_Instructions to follow:_ Leave every image out, and return the rest of the data word for word.

_Provided entries:_
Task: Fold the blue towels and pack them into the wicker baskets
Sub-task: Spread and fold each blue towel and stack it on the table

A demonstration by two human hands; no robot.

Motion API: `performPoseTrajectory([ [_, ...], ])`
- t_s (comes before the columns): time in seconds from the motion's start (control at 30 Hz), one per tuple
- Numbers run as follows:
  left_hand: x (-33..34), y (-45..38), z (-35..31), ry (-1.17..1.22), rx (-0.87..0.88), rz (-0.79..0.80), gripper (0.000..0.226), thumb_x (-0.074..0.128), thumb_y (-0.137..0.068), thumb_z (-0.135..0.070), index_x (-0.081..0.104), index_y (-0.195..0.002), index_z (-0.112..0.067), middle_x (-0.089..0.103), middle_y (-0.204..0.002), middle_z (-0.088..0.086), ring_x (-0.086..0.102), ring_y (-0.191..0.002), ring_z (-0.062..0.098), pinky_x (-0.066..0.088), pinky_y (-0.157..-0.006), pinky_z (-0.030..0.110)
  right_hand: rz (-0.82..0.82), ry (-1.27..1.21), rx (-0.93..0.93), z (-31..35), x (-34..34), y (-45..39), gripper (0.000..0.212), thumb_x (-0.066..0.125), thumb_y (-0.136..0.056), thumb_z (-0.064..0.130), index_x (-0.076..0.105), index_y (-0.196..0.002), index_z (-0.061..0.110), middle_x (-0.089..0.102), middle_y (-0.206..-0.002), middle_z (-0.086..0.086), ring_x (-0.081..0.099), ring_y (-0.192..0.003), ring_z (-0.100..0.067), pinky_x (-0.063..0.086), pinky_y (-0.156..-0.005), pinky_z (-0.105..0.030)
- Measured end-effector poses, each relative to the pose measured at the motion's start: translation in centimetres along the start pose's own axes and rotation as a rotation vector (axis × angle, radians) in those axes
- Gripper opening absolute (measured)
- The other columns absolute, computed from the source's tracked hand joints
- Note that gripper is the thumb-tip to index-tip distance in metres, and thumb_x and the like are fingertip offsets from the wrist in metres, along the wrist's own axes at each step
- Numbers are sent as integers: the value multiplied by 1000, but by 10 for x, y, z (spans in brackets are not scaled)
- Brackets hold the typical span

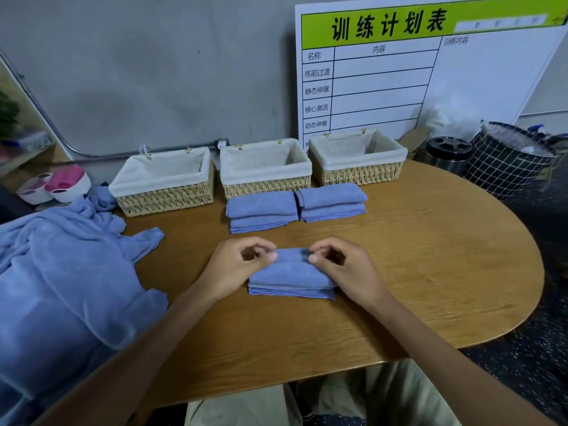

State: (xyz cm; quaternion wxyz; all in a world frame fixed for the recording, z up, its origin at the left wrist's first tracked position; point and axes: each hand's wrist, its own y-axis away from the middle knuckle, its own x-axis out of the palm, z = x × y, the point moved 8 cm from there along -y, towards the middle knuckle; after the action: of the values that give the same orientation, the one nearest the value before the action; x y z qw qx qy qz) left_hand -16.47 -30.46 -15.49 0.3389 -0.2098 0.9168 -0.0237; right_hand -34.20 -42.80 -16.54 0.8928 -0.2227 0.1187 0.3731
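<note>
Blue towel [292,276] pinched, board [430,72] reads 训练计划表

- We note a wooden table [430,256] with a rounded right end.
- We see a whiteboard chart [399,72], green header with Chinese characters, leaning on the grey wall [153,72].
- We log a black-lidded metal bin [447,153] beside a grid-patterned hamper [507,161].
- At far left we see a white-and-pink container [61,184]; contents unclear.
</note>
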Motion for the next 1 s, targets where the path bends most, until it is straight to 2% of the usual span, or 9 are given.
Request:
performPoseTrajectory([
  [0.13,11,-13,23,-85,-55,145,38,73,-80,-55,70,-114,-39,57,-116,-14,55,-110,-2,43,-92,21,72,114,63,-23,4,-6,38,79,-83,34,66,-119,28,53,-116,9,54,-108,0,40,-91,-12],
  [0.23,12,-17,32,-50,-91,146,53,72,-72,-67,69,-117,-40,61,-123,-22,55,-115,-6,44,-99,26,101,171,121,-34,1,-7,56,77,-83,43,57,-133,27,53,-128,10,52,-117,-1,42,-97,-17],
  [0.3,17,-19,32,-14,-112,139,49,75,-73,-58,70,-116,-37,66,-121,-23,58,-114,-7,46,-103,29,129,157,120,-34,2,-10,58,76,-85,40,53,-136,25,56,-131,10,52,-120,-2,44,-97,-18],
  [0.4,24,-25,30,23,-141,120,47,76,-72,-51,71,-115,-33,68,-117,-21,60,-111,-6,48,-103,31,145,133,133,-35,-5,-18,56,77,-86,32,52,-136,25,58,-125,12,52,-117,-2,41,-87,-8],
  [0.53,44,-41,21,14,-157,80,37,83,-78,-41,71,-112,-30,69,-114,-19,62,-109,-2,50,-101,34,147,163,141,-43,-30,-30,49,77,-86,24,55,-130,25,57,-116,18,53,-112,-2,39,-80,-2],
  [0.67,83,-66,-10,-111,-112,-18,34,78,-77,-53,65,-104,-37,65,-110,-19,60,-106,4,51,-92,34,44,218,152,-64,-82,-35,36,77,-85,17,60,-117,20,60,-111,11,56,-109,-10,37,-79,-2],
  [0.73,108,-81,-34,-257,-68,-69,39,69,-75,-66,59,-103,-41,61,-110,-20,58,-106,4,47,-93,39,-42,245,199,-80,-118,-33,38,78,-85,19,60,-119,18,56,-108,7,55,-105,-14,40,-79,-12],
  [0.83,147,-107,-73,-447,2,-98,37,63,-83,-65,53,-107,-40,58,-109,-16,57,-106,9,38,-89,39,-179,239,310,-108,-174,-27,48,80,-84,24,58,-126,19,53,-106,1,57,-99,-20,43,-77,-25],
  [1.0,196,-163,-122,-619,151,-118,32,61,-89,-60,52,-108,-35,60,-103,-8,56,-104,20,30,-78,39,-326,297,331,-136,-238,-41,48,78,-85,22,57,-128,17,56,-95,-3,56,-89,-19,40,-65,-18],
])
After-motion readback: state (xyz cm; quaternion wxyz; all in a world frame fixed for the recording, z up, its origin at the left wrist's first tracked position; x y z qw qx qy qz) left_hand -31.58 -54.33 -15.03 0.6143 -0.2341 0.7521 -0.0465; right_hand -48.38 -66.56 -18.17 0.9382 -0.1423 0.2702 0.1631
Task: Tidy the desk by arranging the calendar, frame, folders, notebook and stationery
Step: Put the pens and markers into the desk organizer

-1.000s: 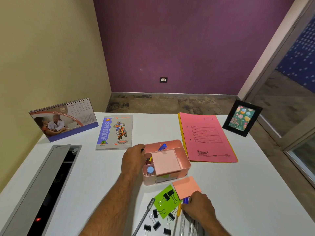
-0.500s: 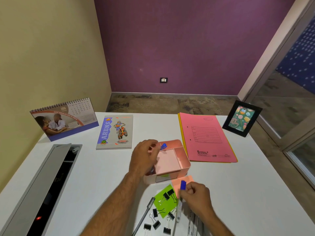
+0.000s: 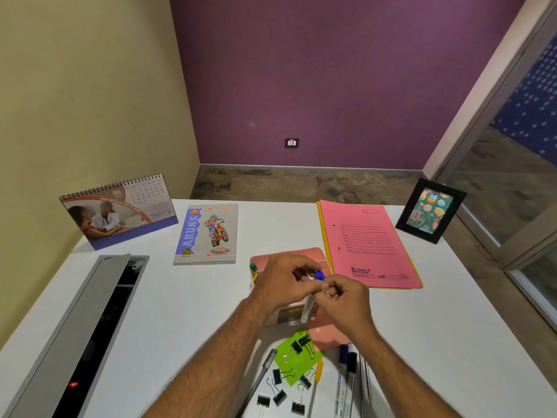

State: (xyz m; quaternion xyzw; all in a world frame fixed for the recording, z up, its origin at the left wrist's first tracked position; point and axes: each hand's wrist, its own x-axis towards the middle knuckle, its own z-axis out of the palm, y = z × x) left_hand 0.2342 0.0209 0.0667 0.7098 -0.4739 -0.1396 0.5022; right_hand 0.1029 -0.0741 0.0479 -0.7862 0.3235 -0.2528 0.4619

_Completed task:_
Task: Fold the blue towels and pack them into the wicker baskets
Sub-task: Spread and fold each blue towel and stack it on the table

A demonstration by two human hands; no robot.

Motion API: `performPoseTrajectory([ [_, ...], ])`
- t_s (comes before the columns): time in seconds from the motion's start (control at 30 Hz), one per tuple
- Numbers run as follows:
  left_hand: x (-33..34), y (-45..38), z (-35..31), ry (-1.17..1.22), rx (-0.87..0.88), rz (-0.79..0.80), gripper (0.000..0.226), thumb_x (-0.074..0.128), thumb_y (-0.137..0.068), thumb_z (-0.135..0.070), index_x (-0.081..0.104), index_y (-0.195..0.002), index_z (-0.112..0.067), middle_x (-0.089..0.103), middle_y (-0.204..0.002), middle_z (-0.088..0.086), ring_x (-0.086..0.102), ring_y (-0.191..0.002), ring_z (-0.062..0.098), pinky_x (-0.066..0.088), pinky_y (-0.157..-0.006), pinky_z (-0.030..0.110)
  right_hand: rz (-0.82..0.82), ry (-1.27..1.21), rx (-0.93..0.93), z (-31..35), x (-34..34), y (-45..39), gripper (0.000..0.212), thumb_x (-0.066..0.125), thumb_y (-0.136..0.056), thumb_z (-0.064..0.130), index_x (-0.076..0.105), index_y (-0.196..0.002), index_z (-0.061..0.110), middle_x (-0.089..0.102), middle_y (-0.206..-0.002), middle_z (-0.086..0.086), ring_x (-0.081..0.099), ring_y (-0.192..0.003), ring_z (-0.100..0.067), pinky_x (-0.063..0.086), pinky_y (-0.156..-0.005), pinky_z (-0.105..0.030)
- Measured end-effector poses, each relative to the pose measured at the motion's start: translation in centimetres along the start pose's own axes and rotation as a rotation vector (axis × angle, radians) in those axes
- Gripper opening absolute (measured)
- The other columns absolute, computed from the source's tracked hand joints
- Note that gripper is the thumb-tip to index-tip distance in metres, and thumb_x and the like are fingertip offsets from the wrist in metres, along the wrist's own axes at each step
- Numbers are sent as integers: the value multiplied by 1000, but by 10 for x, y, z (spans in brackets are not scaled)
- Brackets hold the typical span


State: (xyz cm; quaternion wxyz; all in a world frame fixed for the recording, z up, its origin at the left wrist's first tracked position; point and axes: each hand's wrist, its own y-axis away from the middle knuckle, its own x-axis out of the palm, z = x × y, the point moved 8 cm from there along -y, towards the middle knuckle; after the action: of the values that give the same orientation, the one nearest the value before the action; x y z qw qx qy qz) left_hand -16.47 -30.46 -15.49 0.3389 -0.2098 0.9168 -0.0237; right_hand -34.20 -42.80 -16.54 0.8928 -0.2227 0.1187 0.3731
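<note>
Blue towel [292,276] pinched, board [430,72] reads 训练计划表

- We note a wooden table [430,256] with a rounded right end.
- We see a whiteboard chart [399,72], green header with Chinese characters, leaning on the grey wall [153,72].
- We log a black-lidded metal bin [447,153] beside a grid-patterned hamper [507,161].
- At far left we see a white-and-pink container [61,184]; contents unclear.
</note>
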Motion for the next 1 s, targets where the path bends most, until it is straight to 2% of the usual span, or 9 are given.
Request:
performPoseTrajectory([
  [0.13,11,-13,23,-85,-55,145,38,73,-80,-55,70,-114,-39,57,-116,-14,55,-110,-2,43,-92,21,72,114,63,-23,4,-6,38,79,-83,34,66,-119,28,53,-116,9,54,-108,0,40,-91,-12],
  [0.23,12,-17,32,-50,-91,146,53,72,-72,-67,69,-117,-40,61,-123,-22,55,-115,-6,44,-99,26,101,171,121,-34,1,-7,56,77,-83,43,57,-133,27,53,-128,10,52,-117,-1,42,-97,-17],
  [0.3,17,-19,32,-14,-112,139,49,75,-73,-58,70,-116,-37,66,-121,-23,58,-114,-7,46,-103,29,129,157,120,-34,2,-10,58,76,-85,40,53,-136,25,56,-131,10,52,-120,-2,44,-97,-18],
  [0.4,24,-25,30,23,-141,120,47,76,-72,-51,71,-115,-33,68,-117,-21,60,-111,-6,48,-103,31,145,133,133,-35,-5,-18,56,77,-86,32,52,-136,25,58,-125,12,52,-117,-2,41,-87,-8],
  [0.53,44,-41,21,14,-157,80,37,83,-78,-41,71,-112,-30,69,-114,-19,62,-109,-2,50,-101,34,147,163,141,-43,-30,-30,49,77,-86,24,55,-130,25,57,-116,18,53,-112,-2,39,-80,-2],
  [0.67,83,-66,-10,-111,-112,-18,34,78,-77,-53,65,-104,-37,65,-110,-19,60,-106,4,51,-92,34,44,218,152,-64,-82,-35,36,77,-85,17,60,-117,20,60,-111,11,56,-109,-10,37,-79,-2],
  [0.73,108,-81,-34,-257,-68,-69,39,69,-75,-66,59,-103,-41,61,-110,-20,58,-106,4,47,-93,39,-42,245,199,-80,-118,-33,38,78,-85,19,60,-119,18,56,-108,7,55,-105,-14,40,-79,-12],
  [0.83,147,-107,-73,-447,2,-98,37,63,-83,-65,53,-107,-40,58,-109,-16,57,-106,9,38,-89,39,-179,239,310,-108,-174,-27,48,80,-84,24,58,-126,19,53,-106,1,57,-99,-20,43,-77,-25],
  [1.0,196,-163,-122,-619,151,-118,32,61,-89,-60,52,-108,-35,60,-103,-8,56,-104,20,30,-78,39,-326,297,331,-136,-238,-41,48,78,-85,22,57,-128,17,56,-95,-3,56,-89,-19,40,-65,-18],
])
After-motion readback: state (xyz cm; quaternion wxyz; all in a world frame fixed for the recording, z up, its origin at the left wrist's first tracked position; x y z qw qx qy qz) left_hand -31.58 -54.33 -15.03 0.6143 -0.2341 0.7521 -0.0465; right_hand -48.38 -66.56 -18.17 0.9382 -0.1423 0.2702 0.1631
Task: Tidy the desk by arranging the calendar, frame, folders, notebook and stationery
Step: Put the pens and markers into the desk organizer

-1.000s: 
-0.500s: 
+0.000s: 

State: (xyz m; quaternion xyzw; all in a world frame fixed for the recording, z up, its origin at the left wrist's first tracked position; point and axes: each hand's wrist, its own x-axis towards the middle knuckle, its own z-axis out of the palm, y = z × x) left_hand 0.2342 0.0209 0.0667 0.7098 -0.4739 -0.1396 0.5022; right_hand 0.1029 -0.0741 0.0479 -0.7862 0.3235 -0.2528 0.4619

That completes the answer.